The key to Huawei's success is innovation and valuing manufacturing development, which aligns with the strategy of "Made in China 2025." Huawei values its intellectual property protection. Its research and development (R&D) expenditure increases every year, and has reached more than 10 percent of its sales revenue. By the end of 2016, it had garnered 62,519 patent licenses, 90 percent of which are invention patents.
Meanwhile, Trump's State of the Union speech again revealed his protectionist attitude. And a higher trade deficit with China in 2017 gives Trump an excuse to wage a trade war.
But such a trade war would hurt both sides. China would like to solve the problem through talks, but if negotiations do not succeed, China and Chinese companies will have to come up with a plan.
Huawei could point the way in this regard. Instead of counter measures, China should strengthen its own manufacturing industry. The "Made in China 2025" policy was unveiled in 2015, proposing the goal of transforming China into a leading manufacturing power via a 10-year action plan. The domestic manufacturing industry needs to elevate its innovation ability, and the government will provide policy support and a legislative environment to encourage innovation.
Chinese companies should learn from Huawei, as the current problem for many of them is a lack of innovation. Many firms have R&D spending of less than 2 percent, and they generally do not adopt enough standardization and advanced technology.

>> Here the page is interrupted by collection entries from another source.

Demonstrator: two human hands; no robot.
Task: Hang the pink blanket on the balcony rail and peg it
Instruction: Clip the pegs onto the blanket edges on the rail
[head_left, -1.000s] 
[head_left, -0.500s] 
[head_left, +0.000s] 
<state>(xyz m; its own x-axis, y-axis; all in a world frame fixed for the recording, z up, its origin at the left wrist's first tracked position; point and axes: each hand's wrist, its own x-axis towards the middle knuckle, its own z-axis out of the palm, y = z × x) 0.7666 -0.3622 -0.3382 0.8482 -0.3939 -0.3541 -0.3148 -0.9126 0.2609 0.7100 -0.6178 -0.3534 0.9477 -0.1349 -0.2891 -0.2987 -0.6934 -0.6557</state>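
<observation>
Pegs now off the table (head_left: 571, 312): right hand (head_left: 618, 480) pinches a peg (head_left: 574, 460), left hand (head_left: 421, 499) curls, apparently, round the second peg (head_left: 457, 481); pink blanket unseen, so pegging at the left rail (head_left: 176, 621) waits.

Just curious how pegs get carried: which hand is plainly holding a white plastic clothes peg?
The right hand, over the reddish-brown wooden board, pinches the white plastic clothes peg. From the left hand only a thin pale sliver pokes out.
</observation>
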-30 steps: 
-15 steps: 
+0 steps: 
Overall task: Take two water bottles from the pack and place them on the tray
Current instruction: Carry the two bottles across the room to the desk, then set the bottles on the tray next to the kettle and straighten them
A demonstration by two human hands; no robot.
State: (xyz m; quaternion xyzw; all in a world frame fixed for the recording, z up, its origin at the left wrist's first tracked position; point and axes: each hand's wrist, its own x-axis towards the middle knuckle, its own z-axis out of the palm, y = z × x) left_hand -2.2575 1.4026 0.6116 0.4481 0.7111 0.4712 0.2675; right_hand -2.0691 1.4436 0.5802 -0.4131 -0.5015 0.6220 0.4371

The policy of encouraging multinationals like Apple to move their operations back to the US has put more pressure on the transformation of the Chinese manufacturing industry. If the manufacturing industry in China does not strive for innovation and development, it will be eliminated by modern technology, even without the US difficulties. Fundamentally, it is the competition between the two countries' manufacturing industries that is behind the looming US-China trade war.
Some Western countries have been very sensitive about the "Made in China 2025" plan, but China has to develop its manufacturing industry in spite of the noise from outside. China must develop its high-end manufacturing industry, as that is something that cannot be held back by the US.